Output the line with "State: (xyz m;" and every following line to the end of the material, exactly as they appear.

(Input data begins)

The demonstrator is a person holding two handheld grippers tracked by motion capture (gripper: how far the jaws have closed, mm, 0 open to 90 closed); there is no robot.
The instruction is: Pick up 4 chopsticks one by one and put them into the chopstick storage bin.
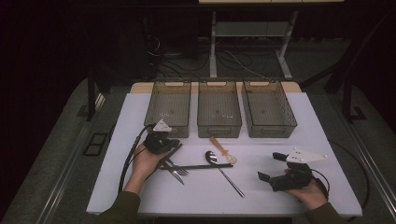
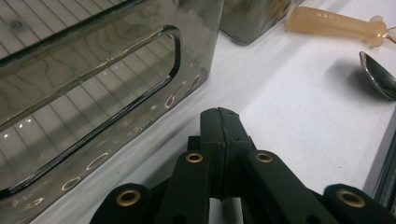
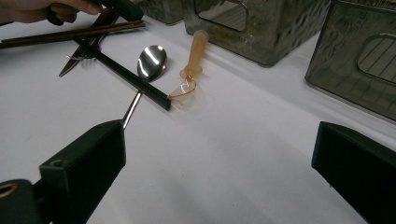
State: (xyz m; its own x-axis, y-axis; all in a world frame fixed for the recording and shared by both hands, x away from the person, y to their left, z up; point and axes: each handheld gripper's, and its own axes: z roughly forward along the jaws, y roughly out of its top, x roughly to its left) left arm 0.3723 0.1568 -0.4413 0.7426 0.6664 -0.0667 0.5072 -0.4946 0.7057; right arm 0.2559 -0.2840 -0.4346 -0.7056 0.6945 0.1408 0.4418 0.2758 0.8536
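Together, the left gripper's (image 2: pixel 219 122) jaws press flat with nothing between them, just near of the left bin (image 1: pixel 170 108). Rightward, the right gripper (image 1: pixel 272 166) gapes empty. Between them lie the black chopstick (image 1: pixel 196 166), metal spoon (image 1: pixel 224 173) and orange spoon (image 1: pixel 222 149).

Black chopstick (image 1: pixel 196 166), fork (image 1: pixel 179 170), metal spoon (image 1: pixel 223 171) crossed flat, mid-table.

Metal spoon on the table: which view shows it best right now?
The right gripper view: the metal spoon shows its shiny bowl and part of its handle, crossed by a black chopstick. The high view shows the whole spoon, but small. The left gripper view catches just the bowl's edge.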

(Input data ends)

Expected answer:
State: (xyz m; its own x-axis, y-axis; all in a world frame fixed for the recording and shared by both hands, x away from the person, y to their left, z up; point and axes: each handheld gripper's, and its own axes: z roughly forward along the jaws, y roughly out of its top, x roughly to its left) left arm 0.3723 0.1568 -0.4413 0.7426 0.6664 -0.0667 0.5072 -0.4946 0.7057; right arm 0.2559 -0.2840 -0.4346 -0.7056 0.6945 0.1408 0.4418 0.2758 0.8536
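Together, the left gripper's (image 2: pixel 219 122) jaws press flat with nothing between them, just near of the left bin (image 1: pixel 170 108). Rightward, the right gripper (image 1: pixel 272 166) gapes empty. Between them lie the black chopstick (image 1: pixel 196 166), metal spoon (image 1: pixel 224 173) and orange spoon (image 1: pixel 222 149).

Black chopstick (image 1: pixel 196 166), fork (image 1: pixel 179 170), metal spoon (image 1: pixel 223 171) crossed flat, mid-table.

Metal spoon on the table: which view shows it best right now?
The right gripper view: the metal spoon shows its shiny bowl and part of its handle, crossed by a black chopstick. The high view shows the whole spoon, but small. The left gripper view catches just the bowl's edge.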

No further output is required for this exercise.